Personal information
- Born: 5 August 1926 Södertälje, Sweden
- Died: 15 March 1988 (aged 61) Södertälje, Sweden

Sport
- Sport: Ice hockey
- Club: Södertälje SK (1944–60) AIK IF (1950–52)

Medal record
Representing Sweden
Olympic Games
| Bronze medal – third place | 1952 Oslo | Team |
World Championships
| Gold medal – first place | Zürich/Basel 1953 | Team |
| Bronze medal – third place | Stockholm 1954 | Team |
| Gold medal – first place | Moscow 1957 | Team |
| Bronze medal – third place | Oslo 1958 | Team |

= Thord Flodqvist =

Swedish ice hockey player

Thord Rubert "Flodan" Flodqvist (5 August 1926 – 15 March 1988) was a Swedish ice hockey goaltender who won a bronze medal at the 1952 Winter Olympics. He played 82 international matches with the Swedish national team between 1946 and 1958, and was the primary goaltender in 1952–57. He won the world title in 1953 and 1957, finishing third in 1954 and 1958. Nationally he became Swedish champion in 1953 and 1956 with Södertälje SK.
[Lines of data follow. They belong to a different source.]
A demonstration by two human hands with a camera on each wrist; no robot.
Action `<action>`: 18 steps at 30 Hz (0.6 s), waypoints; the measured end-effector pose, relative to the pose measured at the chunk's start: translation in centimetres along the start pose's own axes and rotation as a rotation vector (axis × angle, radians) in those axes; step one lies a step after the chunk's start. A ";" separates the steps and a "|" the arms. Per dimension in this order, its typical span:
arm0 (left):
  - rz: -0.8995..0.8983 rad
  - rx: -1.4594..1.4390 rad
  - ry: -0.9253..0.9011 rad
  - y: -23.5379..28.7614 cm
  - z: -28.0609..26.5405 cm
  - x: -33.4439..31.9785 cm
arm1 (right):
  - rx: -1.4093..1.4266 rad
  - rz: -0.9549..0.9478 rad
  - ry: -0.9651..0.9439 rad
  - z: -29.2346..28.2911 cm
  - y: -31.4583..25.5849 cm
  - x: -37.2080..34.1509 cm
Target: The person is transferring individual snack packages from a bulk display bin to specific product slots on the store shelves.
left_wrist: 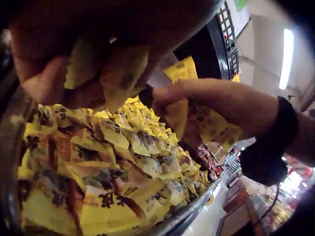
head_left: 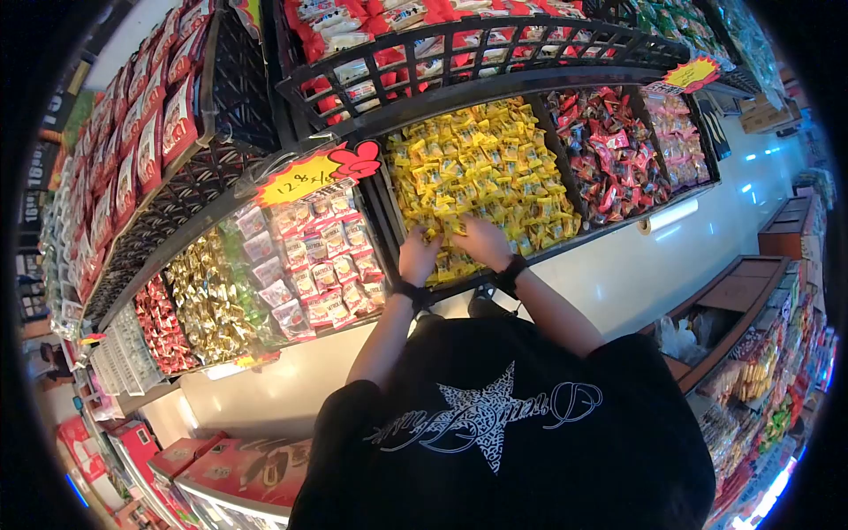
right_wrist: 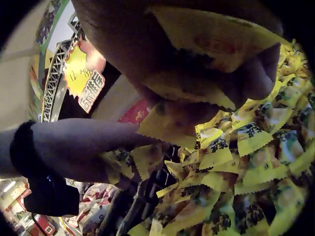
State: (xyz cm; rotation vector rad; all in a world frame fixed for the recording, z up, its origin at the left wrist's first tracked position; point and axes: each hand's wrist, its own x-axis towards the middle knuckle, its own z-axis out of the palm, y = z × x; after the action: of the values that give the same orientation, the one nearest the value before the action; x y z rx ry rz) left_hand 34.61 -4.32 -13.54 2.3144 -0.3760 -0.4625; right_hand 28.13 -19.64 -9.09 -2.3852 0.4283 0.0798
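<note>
Yellow-wrapped candies (head_left: 481,155) fill a dark bin, packed in rows and heaps. Over the bin's near left corner my left hand (head_left: 419,256) grips several of these candies; their yellow wrappers (left_wrist: 123,73) stick out between the curled fingers in the left wrist view. Close beside it, my right hand (head_left: 483,243) also holds several; a large wrapper (right_wrist: 216,37) shows against its palm in the right wrist view. Both hands are low over the pile, and their fingertips are partly hidden by wrappers. More candies (left_wrist: 108,196) lie just below the left hand.
To the left stands a bin of white-and-red packets (head_left: 322,256) under a yellow price sign (head_left: 305,177). Red-wrapped candies (head_left: 609,155) fill the bin to the right. A black slatted basket (head_left: 442,57) overhangs the back. Tiled floor (head_left: 618,274) shows in front.
</note>
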 end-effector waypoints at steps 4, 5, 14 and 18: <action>-0.098 0.171 -0.043 0.5 0.7 0.9 | -0.105 -0.047 -0.165 2.9 1.8 3.5; -0.106 0.217 -0.050 0.4 0.8 1.0 | -0.082 -0.041 -0.144 3.2 2.2 3.5; -0.045 0.148 -0.020 0.6 0.4 -0.2 | -0.150 -0.049 0.012 2.7 1.7 1.7; -0.123 0.240 -0.085 1.0 0.4 -0.2 | -0.362 -0.230 -0.100 4.2 1.9 2.2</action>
State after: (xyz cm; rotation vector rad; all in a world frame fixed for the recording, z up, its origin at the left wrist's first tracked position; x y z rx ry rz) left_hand 34.16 -5.13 -13.05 2.5663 -0.3475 -0.6057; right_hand 29.87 -18.86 -13.82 -2.7542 0.0945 0.1846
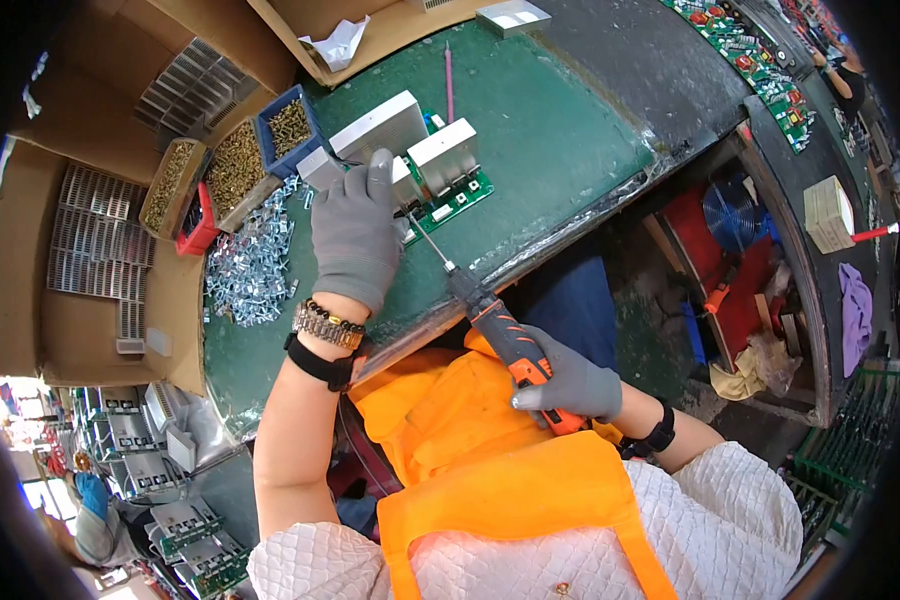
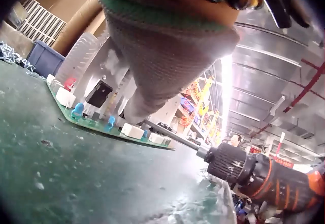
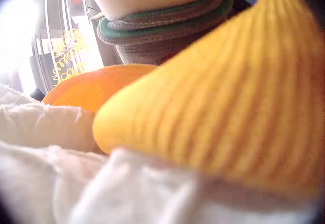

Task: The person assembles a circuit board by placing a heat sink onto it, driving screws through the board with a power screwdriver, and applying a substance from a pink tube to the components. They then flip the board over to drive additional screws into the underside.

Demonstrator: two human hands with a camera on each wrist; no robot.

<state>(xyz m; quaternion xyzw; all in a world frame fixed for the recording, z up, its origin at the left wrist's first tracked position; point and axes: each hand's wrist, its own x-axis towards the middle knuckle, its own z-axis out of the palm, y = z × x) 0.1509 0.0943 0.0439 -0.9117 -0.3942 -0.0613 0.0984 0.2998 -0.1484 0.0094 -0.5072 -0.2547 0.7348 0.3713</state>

Flodqvist was instrumental in winning the 1957 world title in Moscow. In a final-round match against the Soviet Union, Sweden needed a tie to win the tournament. In the final minutes, with the score 4-4, the Soviets attacked heavily, and Flodqvist stopped one of the shots by his cheek. Goaltenders did not wear helmets then, and Flodqvist had a high fever throughout the game. He fell unconscious on the ice, yet continued the match. After retiring from competitions he worked as a coach with Södertälje SK junior teams.